Stored records
--- START ---

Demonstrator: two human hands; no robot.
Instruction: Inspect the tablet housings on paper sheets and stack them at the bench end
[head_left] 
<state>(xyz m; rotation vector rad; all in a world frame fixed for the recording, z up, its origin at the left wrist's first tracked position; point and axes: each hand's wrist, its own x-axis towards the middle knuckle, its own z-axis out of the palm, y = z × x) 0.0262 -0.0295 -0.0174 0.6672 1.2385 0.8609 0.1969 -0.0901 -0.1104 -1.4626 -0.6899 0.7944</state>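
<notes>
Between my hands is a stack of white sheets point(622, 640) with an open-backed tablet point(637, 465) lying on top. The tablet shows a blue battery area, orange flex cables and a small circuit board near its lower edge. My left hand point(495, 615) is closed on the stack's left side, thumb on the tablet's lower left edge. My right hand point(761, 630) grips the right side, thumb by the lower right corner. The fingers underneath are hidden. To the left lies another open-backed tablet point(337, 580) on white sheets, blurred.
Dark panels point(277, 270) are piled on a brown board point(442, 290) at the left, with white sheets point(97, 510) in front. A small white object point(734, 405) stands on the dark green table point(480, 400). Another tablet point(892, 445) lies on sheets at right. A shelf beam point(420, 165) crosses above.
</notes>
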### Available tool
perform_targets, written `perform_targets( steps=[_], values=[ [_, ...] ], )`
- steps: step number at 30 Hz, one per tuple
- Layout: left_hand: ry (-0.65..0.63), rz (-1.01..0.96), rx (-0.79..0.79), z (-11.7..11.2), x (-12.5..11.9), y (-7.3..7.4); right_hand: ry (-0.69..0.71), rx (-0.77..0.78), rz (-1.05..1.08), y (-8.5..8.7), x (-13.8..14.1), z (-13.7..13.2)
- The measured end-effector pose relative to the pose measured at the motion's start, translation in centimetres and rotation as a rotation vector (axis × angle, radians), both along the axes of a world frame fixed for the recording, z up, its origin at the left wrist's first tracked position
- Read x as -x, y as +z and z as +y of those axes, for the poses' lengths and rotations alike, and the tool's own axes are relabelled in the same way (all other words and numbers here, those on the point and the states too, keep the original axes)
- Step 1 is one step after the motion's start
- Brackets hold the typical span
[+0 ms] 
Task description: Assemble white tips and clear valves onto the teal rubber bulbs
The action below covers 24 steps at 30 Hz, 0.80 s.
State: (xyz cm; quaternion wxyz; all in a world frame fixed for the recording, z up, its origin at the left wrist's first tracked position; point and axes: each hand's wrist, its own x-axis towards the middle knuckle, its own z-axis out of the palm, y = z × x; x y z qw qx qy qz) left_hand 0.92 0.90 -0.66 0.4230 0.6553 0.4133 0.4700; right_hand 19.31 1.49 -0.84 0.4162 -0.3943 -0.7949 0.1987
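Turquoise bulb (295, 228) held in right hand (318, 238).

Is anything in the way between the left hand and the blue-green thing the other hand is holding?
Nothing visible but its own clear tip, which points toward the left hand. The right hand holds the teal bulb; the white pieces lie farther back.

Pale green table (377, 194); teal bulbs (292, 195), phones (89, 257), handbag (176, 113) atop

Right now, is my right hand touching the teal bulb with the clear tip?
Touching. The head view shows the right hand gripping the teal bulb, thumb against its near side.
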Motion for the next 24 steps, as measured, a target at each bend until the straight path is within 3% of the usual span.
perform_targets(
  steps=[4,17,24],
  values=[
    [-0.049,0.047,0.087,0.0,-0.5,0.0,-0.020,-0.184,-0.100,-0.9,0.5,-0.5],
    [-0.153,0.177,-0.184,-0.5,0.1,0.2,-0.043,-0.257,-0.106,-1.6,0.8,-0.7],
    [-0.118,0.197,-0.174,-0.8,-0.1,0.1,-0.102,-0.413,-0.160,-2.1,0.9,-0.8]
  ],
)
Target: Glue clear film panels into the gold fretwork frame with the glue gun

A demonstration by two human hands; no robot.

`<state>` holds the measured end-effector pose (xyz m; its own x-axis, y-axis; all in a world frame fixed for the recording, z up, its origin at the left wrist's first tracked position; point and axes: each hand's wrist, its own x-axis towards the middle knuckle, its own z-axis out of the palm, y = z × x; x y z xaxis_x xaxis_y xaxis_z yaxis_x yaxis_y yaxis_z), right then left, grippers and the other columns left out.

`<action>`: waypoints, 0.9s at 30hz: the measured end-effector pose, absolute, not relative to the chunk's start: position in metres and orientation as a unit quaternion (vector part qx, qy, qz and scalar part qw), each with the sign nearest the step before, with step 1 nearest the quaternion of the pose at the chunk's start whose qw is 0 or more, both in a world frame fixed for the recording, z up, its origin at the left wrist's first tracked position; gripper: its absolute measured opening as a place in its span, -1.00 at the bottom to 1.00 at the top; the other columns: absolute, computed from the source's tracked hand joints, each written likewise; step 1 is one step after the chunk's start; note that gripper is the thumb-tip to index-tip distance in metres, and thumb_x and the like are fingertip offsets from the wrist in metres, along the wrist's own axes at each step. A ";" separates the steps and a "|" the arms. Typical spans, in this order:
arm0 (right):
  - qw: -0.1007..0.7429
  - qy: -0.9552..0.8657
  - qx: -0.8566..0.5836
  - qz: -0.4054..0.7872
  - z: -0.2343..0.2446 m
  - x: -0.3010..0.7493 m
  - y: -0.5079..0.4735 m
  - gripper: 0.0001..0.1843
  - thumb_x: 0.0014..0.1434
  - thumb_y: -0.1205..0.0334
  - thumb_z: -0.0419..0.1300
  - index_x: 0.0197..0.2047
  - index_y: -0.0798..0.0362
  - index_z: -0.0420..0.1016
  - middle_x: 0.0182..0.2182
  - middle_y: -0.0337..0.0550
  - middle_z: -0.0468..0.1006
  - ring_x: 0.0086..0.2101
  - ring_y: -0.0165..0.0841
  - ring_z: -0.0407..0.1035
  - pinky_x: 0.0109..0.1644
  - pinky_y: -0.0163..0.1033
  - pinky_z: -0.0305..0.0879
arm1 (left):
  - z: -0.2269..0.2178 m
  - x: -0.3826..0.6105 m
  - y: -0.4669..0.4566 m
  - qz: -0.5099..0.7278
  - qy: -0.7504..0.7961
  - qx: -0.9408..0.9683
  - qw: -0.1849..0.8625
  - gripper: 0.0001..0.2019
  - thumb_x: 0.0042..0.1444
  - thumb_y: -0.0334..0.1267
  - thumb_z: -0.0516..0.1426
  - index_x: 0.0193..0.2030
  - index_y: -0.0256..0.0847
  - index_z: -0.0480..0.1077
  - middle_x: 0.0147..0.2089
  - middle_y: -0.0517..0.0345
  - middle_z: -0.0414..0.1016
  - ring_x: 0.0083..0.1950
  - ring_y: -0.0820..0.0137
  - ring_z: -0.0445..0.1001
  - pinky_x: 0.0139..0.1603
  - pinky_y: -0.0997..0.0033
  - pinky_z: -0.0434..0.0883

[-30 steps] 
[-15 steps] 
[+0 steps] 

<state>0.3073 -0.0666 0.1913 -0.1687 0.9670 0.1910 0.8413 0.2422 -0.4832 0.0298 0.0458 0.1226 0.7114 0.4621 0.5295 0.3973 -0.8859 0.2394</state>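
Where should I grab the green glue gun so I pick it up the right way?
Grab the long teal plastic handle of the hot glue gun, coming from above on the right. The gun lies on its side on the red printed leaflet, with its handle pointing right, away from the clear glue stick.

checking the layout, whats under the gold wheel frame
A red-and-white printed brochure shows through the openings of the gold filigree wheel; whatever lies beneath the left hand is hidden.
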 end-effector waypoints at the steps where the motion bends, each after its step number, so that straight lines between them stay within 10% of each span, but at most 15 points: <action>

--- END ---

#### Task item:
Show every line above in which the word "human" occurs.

#### Task solution:
Demonstrator: two human hands; no robot.
A demonstration by two human hands; no robot.

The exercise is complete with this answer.